[Activity]:
All pictures must be left out as you transcribe the lines from the first line of the data to the line containing "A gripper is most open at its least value", both included.

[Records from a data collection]
------------------------

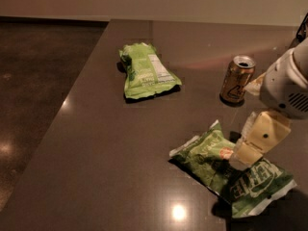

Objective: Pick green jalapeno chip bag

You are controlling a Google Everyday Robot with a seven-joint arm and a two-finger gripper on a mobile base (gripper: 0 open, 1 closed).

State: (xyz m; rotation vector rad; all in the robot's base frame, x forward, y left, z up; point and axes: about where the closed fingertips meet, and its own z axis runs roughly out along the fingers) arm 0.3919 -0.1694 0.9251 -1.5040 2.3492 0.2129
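Green jalapeno chip bag lies under the hand, grasp unclear; can just behind.

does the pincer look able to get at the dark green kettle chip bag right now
Probably yes. The pincer hangs right over the middle of the green jalapeno chip bag, nothing between them. The can and the lime-green bag lie apart from it, further back.

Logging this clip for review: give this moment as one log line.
gripper: at green jalapeno chip bag | bag: lying on table | grasp: unconfirmed
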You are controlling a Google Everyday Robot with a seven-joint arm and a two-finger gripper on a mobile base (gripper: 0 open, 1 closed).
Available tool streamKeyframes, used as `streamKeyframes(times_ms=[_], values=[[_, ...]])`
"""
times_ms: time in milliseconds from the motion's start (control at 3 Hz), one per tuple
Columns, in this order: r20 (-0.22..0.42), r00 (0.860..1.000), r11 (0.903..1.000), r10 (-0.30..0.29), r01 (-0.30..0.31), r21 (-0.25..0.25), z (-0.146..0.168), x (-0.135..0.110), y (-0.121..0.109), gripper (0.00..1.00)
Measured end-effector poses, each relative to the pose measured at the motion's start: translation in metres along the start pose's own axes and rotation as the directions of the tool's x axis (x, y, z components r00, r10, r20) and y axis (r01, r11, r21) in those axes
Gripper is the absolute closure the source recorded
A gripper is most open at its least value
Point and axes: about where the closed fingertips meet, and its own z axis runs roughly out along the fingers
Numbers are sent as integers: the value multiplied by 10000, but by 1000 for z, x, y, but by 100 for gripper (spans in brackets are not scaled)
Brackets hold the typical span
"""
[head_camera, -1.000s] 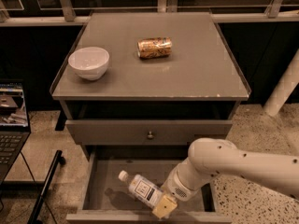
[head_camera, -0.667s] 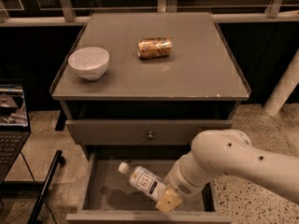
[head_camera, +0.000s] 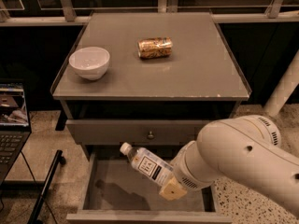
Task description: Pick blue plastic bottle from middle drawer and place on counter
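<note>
The blue plastic bottle [head_camera: 147, 164], clear with a white cap and white label, hangs tilted above the open middle drawer [head_camera: 112, 195], cap up and to the left. My gripper [head_camera: 169, 185] is shut on the bottle's lower end, over the drawer's right half; the white arm [head_camera: 238, 162] comes in from the right. The bottle casts a shadow on the drawer's grey floor. The counter [head_camera: 196, 73] is the flat grey cabinet top above.
A white bowl [head_camera: 89, 62] sits on the counter at the left and a gold-orange can [head_camera: 154, 47] lies near its middle. A shut drawer front with a round knob [head_camera: 150, 135] is just above the bottle. A laptop [head_camera: 10, 120] stands at the left.
My gripper has lifted the bottle up out of the drawer; it now hangs higher, close to the shut drawer front, and the arm has risen with it.
</note>
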Motion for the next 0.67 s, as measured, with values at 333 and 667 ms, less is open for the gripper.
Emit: streamKeyframes(times_ms=[333,667], values=[[-1,10000,10000,-5,5,-3,0,0,0,100],[152,9985,9986,-519,519,57,-6,-5,-3,100]])
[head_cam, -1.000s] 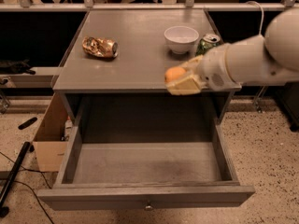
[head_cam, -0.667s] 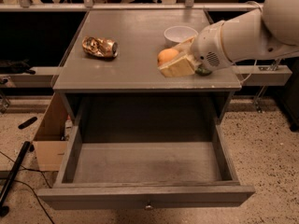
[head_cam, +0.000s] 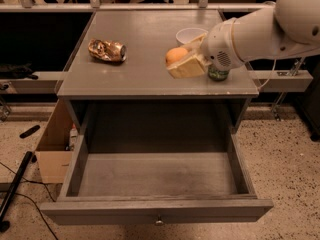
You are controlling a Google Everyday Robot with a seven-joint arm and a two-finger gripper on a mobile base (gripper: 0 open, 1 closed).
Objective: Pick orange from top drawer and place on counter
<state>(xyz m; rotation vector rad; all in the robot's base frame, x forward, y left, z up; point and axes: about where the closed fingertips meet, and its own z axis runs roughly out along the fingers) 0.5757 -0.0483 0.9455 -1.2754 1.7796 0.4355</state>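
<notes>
My gripper (head_cam: 181,61) is shut on the orange (head_cam: 175,55), a small round fruit held between tan fingers (head_cam: 187,68). It hangs just above the right half of the grey counter (head_cam: 135,44), in front of the white bowl (head_cam: 190,35). The white arm reaches in from the right. The top drawer (head_cam: 157,179) stands pulled open below the counter, its grey floor bare, with a small knob (head_cam: 159,221) on its front panel.
A dented gold-brown can (head_cam: 107,50) lies on the counter's left half. A green can (head_cam: 218,74) stands under the wrist at the counter's right edge. A cardboard box (head_cam: 55,151) sits on the floor left of the drawer. A rail runs behind the counter.
The gripper has carried the orange up and leftward, from the counter's front right edge to over the counter surface near the bowl.
</notes>
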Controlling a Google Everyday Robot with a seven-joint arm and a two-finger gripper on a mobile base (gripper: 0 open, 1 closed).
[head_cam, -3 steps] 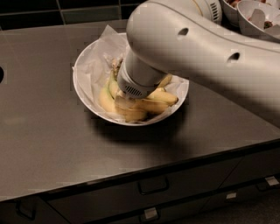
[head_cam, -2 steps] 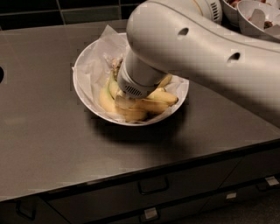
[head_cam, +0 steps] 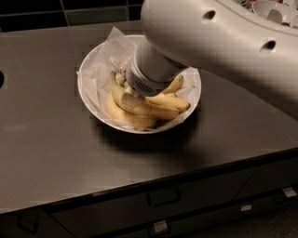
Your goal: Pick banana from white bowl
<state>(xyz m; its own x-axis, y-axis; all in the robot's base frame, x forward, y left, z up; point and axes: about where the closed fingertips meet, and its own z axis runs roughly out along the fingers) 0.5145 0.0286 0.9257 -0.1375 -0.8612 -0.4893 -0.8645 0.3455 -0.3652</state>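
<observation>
- One arm (head_cam: 219, 42) in my view, thick white, coming in from the top right and reaching down-left into the white bowl (head_cam: 83, 92).
- gripper (head_cam: 139, 85) is down inside the bowl, at the end of the ribbed grey wrist, right on top of the banana pile, left of centre.
- Wrist body hides the gripping end from me, so I cannot tell if it is clenched, released, or grasping a banana.
- banana (head_cam: 160, 103): a bunch of several yellow ones lying in the bowl, front half, tips pointing right, stem ends towards the left under the wrist.
- One curved banana tip pokes out on the right of the wrist, near the far rim.
- Some brown marks on the peels; the lowest fruit rests against the front wall of the bowl.
- All bananas look to be resting in the bowl; none is clearly raised.
- crumpled white paper (head_cam: 111, 49) lines the bowl and sticks up past the rim at the back left.
- Bowl sits flat on the dark counter (head_cam: 51, 153), about mid-depth, slightly left of centre.
- Bowl throws a shadow on the counter towards the front.
- Below the counter edge: dark drawers (head_cam: 163, 197) with handles.
- Dark tiled wall (head_cam: 70, 11) behind the counter.
- Top right corner, behind the arm: smaller white bowls (head_cam: 275, 9), partly hidden.
</observation>
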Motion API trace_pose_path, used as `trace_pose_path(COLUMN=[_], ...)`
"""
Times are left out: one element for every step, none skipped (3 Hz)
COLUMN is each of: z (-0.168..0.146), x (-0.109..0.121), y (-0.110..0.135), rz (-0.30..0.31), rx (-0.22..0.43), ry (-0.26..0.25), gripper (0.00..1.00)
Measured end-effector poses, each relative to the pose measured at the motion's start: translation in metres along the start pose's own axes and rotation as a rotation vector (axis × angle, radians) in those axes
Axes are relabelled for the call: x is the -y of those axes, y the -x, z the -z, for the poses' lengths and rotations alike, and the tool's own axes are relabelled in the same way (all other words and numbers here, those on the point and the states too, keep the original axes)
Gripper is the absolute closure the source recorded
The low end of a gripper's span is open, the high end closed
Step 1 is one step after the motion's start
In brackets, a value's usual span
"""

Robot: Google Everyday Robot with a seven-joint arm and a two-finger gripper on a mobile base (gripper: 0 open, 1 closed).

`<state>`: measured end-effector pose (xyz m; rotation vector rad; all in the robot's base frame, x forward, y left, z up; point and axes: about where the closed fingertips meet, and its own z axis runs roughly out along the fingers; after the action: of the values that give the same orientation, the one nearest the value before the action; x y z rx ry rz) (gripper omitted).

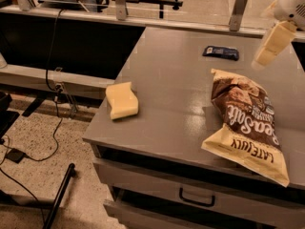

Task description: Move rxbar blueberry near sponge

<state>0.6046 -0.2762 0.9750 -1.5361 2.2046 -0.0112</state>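
The rxbar blueberry [220, 52] is a small dark navy wrapper lying flat at the far side of the grey table [171, 75]. The sponge [122, 99] is a pale yellow foam block near the table's front left edge, well apart from the bar. My gripper [268, 49] hangs in the air at the upper right. It is to the right of the bar and above table level, holding nothing that I can see.
A large brown and cream chip bag [248, 123] lies on the right half of the table, between the bar and the front edge. A drawer with a handle [196, 198] sits below the front edge. Cables [28, 151] lie on the floor at left.
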Motion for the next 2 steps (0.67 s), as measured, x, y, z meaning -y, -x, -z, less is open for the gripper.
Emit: trace_pose_path(z=[0.01, 0.012], x=[0.009, 0.022], y=[0.003, -0.006], rz=[0.012, -0.066], rx=[0.014, 0.085], ry=[-0.036, -0.081], gripper=[0.0, 0.0])
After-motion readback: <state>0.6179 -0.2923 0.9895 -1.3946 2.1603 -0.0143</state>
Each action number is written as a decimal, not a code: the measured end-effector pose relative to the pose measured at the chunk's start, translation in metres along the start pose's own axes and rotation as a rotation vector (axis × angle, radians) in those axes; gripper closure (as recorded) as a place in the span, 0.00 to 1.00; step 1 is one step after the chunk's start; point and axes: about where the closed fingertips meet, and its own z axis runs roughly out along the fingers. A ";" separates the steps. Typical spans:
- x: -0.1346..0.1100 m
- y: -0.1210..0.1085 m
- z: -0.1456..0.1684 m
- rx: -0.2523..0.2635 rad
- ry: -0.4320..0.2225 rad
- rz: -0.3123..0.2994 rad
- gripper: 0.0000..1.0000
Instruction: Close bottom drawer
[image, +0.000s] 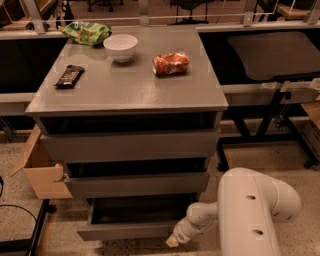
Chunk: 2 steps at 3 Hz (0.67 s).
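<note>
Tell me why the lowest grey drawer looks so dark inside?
Camera view: light comes from above, leaving a soft sheen on the flat grey cabinet top; the open, shallow grey bottom drawer lies shaded by the drawers overhead; the tan-tipped gripper of the white arm, by the drawer's front corner, catches light.

White arm — a smooth, rounded shell with two small dark recesses — narrows through ribbed white joints to the tan-tipped gripper, low in the view, left of the shell.
</note>
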 end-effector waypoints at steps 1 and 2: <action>-0.020 -0.022 0.003 0.112 -0.029 -0.032 1.00; -0.045 -0.044 0.002 0.184 -0.067 -0.072 1.00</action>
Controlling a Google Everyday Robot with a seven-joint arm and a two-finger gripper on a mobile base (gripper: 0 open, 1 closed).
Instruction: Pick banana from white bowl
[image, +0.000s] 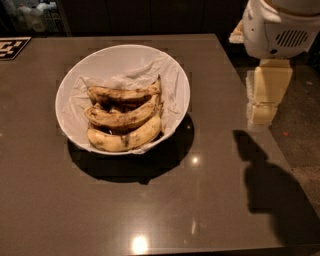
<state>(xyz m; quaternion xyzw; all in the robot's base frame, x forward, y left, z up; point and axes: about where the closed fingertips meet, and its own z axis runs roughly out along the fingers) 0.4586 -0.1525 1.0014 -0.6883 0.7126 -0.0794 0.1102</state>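
Note:
The white bowl (172, 70) stands on the dark table, left of centre, lined with crumpled white paper. Three bananas lie in it side by side. The banana (125, 93) is the farthest one, slim and darkest brown. A plumper brown-streaked banana (120, 118) lies in the middle and a brighter yellow one (125, 140) lies nearest me. My gripper (264, 100) hangs cream-coloured below the white arm housing (275, 25) at the table's right edge, well to the right of the bowl and apart from it, holding nothing.
A black-and-white marker tag (12, 47) lies at the table's far left corner. The table's right edge (250, 95) runs just beside the gripper. The arm's shadow (270, 175) falls on the near right of the table.

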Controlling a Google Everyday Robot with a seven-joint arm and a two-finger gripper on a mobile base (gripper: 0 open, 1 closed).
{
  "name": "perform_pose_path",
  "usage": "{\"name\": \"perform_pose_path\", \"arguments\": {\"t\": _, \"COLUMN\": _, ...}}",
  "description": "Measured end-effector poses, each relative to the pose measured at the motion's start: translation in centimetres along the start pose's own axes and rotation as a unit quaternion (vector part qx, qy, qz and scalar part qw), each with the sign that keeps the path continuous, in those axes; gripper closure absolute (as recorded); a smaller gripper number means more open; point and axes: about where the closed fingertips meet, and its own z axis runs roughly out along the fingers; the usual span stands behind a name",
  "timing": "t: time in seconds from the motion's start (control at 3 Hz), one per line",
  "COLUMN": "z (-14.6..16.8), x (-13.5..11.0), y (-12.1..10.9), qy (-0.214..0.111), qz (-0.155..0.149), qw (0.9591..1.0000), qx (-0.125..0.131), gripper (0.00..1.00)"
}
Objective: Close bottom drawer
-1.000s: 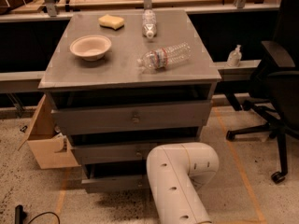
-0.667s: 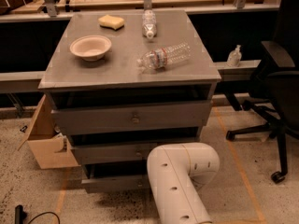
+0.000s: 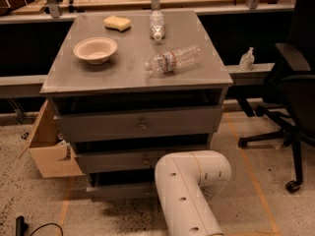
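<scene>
Leftmost, an open brown cardboard box (image 3: 49, 151) sits on the floor touching the cabinet's side, with a black cable (image 3: 30, 228) near the lower corner; next the grey three-drawer metal-look cabinet (image 3: 64, 82), its top carrying a beige paper bowl (image 3: 95, 49), a yellow sponge (image 3: 117, 22), a clear plastic water bottle (image 3: 173, 59) lying on its side and a second bottle (image 3: 157, 23) further back. The bottom drawer (image 3: 120, 191), a thin grey front panel on the lowest tier, sits just above the floor and looks slightly pulled out; its right part is covered by the white tubular robot arm (image 3: 192, 191) (knob not made out). The gripper is hidden behind that arm, low in front of the drawer; whether it is open or holding anything, cannot tell. Judged handling: stiff metal panel, probably light, sliding on rails; no grasp needed, a flat push near the panel's middle should do; off-centre pushing could rack it. Long axis runs left-right, the face points toward the camera, travel is straight back. Right of the cabinet: a small clear sanitiser bottle (image 3: 247, 59) on a ledge; then a black office chair (image 3: 290, 92).
</scene>
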Motion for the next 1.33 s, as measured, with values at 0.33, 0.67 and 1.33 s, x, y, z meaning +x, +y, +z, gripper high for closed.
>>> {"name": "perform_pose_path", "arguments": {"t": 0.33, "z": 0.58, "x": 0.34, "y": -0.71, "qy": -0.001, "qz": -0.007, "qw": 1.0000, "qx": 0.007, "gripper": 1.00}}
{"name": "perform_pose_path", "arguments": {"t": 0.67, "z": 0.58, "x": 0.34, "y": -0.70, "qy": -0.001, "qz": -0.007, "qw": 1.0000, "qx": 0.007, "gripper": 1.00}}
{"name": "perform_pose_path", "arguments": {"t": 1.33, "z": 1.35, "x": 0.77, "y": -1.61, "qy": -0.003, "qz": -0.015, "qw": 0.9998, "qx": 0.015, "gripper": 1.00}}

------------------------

[Problem solution]:
Objective: Pick green jalapeno chip bag

You are controlling a Google Everyday Robot with a seven-joint arm and a two-finger gripper on a mobile base (gripper: 0 open, 1 closed).

State: (xyz m; rotation vector rad; all in the robot's base frame, x forward, y left, z up; point and axes: about where the closed fingertips meet, and its own z axis runs roughly out along the fingers) arm 0.3919 -0.1694 0.9251 -1.5040 2.3492 0.2129
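Green jalapeno chip bag lies under the hand, grasp unclear; can just behind.

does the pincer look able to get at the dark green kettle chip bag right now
Probably yes. The pincer hangs right over the middle of the green jalapeno chip bag, nothing between them. The can and the lime-green bag lie apart from it, further back.

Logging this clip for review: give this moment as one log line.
gripper: at green jalapeno chip bag | bag: lying on table | grasp: unconfirmed
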You are controlling a Google Everyday Robot with a seven-joint arm and a two-finger gripper on a mobile base (gripper: 0 open, 1 closed).
Available tool streamKeyframes, used as `streamKeyframes(times_ms=[_], values=[[_, ...]])`
"""
times_ms: time in milliseconds from the motion's start (control at 3 Hz), one per tuple
Columns, in this order: r20 (-0.22..0.42), r00 (0.860..1.000), r11 (0.903..1.000), r10 (-0.30..0.29), r01 (-0.30..0.31), r21 (-0.25..0.25), z (-0.146..0.168), x (-0.135..0.110), y (-0.121..0.109), gripper (0.00..1.00)
Measured end-effector poses, each relative to the pose measured at the motion's start: translation in metres along the start pose's own axes and rotation as the directions of the tool's x axis (x, y, z components r00, r10, r20) and y axis (r01, r11, r21) in those axes
Gripper is the absolute closure the source recorded
A gripper is most open at its least value

There is no more output to give.